On Fri, May 17, 2024 at 07:13:55PM +0800, Zhang Yi wrote:
> From: Zhang Yi <yi.zhang@xxxxxxxxxx>
> 
> When truncating a realtime file unaligned to a shorter size,
> xfs_setattr_size() only flush the EOF page before zeroing out, and
> xfs_truncate_page() also only zeros the EOF block. This could expose
> stale data since 943bc0882ceb ("iomap: don't increase i_size if it's not
> a write operation").
> 
> If the sb_rextsize is bigger than one block, and we have a realtime
> inode that contains a long enough written extent. If we unaligned
> truncate into the middle of this extent, xfs_itruncate_extents() could
> split the extent and align the it's tail to sb_rextsize, there maybe
> have more than one blocks more between the end of the file. Since
> xfs_truncate_page() only zeros the trailing portion of the i_blocksize()
> value, so it may leftover some blocks contains stale data that could be
> exposed if we append write it over a long enough distance later.
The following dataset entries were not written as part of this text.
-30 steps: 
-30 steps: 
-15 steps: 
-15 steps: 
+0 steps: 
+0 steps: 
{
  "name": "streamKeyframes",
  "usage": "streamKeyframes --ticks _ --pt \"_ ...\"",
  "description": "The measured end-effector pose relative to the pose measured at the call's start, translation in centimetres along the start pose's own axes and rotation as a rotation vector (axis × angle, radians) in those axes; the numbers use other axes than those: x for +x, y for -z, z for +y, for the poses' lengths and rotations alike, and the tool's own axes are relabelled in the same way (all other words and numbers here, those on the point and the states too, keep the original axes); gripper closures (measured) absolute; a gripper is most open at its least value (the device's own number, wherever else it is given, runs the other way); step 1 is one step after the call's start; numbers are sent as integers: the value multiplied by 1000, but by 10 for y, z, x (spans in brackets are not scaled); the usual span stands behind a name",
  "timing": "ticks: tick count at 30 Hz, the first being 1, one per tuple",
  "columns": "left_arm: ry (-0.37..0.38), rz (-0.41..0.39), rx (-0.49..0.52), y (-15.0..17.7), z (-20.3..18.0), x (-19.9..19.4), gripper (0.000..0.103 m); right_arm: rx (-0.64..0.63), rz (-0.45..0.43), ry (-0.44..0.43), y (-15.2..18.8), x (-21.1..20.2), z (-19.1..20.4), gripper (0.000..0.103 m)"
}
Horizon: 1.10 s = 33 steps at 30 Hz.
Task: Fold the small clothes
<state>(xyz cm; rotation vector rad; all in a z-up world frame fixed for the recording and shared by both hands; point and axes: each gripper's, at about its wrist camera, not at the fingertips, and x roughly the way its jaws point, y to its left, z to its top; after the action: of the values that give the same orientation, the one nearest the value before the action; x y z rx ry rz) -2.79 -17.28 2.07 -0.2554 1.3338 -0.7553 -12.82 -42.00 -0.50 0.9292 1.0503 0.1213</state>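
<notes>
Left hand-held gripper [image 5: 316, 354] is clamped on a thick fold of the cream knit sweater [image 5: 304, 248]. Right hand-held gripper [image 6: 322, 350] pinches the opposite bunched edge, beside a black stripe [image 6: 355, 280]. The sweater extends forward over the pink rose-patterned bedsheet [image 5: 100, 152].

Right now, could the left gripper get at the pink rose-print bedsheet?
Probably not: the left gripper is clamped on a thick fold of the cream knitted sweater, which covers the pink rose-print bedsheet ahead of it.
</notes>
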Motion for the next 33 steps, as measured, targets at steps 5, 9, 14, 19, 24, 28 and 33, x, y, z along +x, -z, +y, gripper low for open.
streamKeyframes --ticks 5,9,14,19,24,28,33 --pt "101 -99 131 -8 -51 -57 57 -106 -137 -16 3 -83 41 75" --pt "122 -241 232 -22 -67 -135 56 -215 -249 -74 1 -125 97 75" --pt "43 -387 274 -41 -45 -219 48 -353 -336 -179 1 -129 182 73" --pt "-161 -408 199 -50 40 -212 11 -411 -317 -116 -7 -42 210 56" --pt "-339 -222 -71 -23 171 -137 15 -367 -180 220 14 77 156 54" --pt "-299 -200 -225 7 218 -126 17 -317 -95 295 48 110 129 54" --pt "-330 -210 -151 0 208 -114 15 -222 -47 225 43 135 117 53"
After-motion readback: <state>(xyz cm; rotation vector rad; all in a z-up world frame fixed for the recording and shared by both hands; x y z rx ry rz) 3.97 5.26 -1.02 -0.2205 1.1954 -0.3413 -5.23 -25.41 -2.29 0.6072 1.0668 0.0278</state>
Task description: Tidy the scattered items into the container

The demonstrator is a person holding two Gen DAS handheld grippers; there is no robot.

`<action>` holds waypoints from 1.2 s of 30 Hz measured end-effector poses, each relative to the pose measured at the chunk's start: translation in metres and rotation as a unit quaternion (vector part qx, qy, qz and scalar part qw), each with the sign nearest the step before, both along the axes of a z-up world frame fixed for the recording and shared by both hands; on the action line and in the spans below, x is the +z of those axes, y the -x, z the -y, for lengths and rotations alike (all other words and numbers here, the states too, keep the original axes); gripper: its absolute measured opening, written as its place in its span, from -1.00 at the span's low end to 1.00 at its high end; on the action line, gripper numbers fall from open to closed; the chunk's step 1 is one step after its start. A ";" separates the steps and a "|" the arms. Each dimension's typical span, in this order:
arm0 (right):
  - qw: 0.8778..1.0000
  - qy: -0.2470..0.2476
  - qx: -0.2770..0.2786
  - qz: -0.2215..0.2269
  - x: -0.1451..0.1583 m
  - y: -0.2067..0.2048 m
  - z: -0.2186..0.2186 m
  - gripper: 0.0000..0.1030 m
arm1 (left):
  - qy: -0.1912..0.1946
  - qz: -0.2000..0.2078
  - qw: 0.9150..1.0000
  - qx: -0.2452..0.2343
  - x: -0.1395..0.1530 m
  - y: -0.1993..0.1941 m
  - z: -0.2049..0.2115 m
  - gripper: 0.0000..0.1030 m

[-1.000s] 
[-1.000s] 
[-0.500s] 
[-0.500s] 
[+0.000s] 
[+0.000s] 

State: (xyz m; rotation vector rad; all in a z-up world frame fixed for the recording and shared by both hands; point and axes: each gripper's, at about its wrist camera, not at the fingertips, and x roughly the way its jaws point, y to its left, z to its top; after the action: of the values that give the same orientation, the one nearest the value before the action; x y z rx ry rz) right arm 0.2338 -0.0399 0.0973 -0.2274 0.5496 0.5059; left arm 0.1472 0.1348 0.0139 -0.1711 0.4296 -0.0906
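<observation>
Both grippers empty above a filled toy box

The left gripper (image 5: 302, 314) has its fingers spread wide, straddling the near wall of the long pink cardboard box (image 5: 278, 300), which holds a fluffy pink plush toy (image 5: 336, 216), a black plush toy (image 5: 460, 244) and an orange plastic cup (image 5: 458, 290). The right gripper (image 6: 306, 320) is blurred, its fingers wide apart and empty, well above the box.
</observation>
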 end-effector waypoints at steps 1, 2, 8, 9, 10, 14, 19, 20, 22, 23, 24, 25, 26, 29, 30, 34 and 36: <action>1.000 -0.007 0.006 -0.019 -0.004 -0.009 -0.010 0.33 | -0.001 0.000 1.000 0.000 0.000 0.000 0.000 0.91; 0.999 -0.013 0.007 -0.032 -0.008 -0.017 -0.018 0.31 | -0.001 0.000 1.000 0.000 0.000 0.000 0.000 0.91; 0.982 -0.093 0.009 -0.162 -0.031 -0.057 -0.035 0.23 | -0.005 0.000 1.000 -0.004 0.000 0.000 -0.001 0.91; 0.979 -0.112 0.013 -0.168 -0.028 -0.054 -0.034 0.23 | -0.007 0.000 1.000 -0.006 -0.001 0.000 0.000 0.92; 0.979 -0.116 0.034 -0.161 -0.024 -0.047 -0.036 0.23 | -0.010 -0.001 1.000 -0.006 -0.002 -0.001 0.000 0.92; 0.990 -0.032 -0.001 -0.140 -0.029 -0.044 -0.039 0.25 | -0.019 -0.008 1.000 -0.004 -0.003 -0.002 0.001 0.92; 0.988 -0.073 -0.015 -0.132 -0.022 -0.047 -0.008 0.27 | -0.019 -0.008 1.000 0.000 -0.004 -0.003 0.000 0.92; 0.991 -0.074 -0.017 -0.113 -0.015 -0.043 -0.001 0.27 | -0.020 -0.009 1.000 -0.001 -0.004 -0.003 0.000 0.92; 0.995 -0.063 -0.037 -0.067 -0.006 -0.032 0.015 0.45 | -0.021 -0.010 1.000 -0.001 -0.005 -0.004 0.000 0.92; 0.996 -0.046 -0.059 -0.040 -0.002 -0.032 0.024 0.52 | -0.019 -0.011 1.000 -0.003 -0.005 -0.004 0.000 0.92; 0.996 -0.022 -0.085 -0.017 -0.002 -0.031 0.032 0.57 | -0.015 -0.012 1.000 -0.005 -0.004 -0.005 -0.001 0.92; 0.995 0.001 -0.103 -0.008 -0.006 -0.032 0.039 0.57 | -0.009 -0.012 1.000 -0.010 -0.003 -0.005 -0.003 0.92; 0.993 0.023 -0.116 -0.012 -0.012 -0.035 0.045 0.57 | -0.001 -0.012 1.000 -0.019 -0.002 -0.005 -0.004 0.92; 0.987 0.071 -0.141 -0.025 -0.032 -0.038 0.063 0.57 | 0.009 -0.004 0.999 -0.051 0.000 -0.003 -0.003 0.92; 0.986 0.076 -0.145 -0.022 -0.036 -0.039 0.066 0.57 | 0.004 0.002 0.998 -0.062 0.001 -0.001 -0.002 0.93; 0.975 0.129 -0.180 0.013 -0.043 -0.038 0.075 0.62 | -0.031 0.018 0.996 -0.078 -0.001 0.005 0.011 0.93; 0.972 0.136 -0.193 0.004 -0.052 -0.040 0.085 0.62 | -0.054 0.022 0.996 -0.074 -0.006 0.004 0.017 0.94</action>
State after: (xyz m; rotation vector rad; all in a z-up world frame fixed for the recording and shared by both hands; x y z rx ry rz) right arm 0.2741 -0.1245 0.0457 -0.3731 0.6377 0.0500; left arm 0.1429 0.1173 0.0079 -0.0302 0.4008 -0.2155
IOWs, any time we truncate down, we need to zero every byte from the new
EOF all the way to the end of the allocation unit, correct?

Maybe pictures would be easier to reason with.  Say you have
rextsize=30 and a partially written rtextent; each 'W' is a written
fsblock and 'u' is an unwritten fsblock:

WWWWWWWWWWWWWWWWWWWWWuuuuuuuuu
                    ^ old EOF

Now you want to truncate down:

WWWWWWWWWWWWWWWWWWWWWuuuuuuuuu
     ^ new EOF      ^ old EOF

Currently, iomap_truncate_blocks only zeroes up to the next i_blocksize,
so the truncate leaves the file in this state:

WWWWWzWWWWWWWWWWWWWWWuuuuuuuuu
     ^ new EOF      ^ old EOF

(where 'z' is a written block with zeroes after EOF)

This is bad because the "W"s between the new and old EOF still contain
old credit card info or whatever.  Now if we mmap the file or whatever,
we can access those old contents.

So your new patch amends iomap_truncate_page so that it'll zero all the
way to the end of the @blocksize parameter.  That fixes the exposure by 
writing zeroes to the pagecache before we truncate down:

WWWWWzzzzzzzzzzzzzzzzuuuuuuuuu
     ^ new EOF      ^ old EOF

Is that correct?

If so, then why don't we make xfs_truncate_page convert the post-eof
rtextent blocks back to unwritten status:

WWWWWzuuuuuuuuuuuuuuuuuuuuuuuu
     ^ new EOF      ^ old EOF

If we can do that, then do we need the changes to iomap_truncate_page?
Converting the mapping should be much faster than dirtying potentially
a lot of data (rt extents can be 1GB in size).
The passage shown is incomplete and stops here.